In the material below, find each line holding the string "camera" and copy it.

--------

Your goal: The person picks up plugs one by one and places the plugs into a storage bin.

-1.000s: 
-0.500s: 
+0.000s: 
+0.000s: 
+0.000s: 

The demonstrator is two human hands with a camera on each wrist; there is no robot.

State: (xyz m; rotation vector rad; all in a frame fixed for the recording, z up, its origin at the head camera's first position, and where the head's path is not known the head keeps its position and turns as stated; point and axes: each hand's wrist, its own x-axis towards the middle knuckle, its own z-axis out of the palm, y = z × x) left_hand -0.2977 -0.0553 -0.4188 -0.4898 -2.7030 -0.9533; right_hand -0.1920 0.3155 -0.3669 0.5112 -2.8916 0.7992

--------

### Output of the exercise:
The demonstrator is two human hands with a camera on each wrist; there is no robot.
State: (xyz m; rotation vector rad; all in a frame fixed for the recording, z up, its origin at the head camera's first position, and where the head's path is not known the head keeps its position and turns as stated; point and axes: each hand's wrist, its own x-axis towards the middle knuckle, its own z-axis out of the palm, y = z × x) left_hand -0.2977 -0.0553 -0.4188 -0.4898 -2.7030 -0.9533; right_hand -0.1920 0.3155 -0.3669 0.5112 -2.8916 0.7992

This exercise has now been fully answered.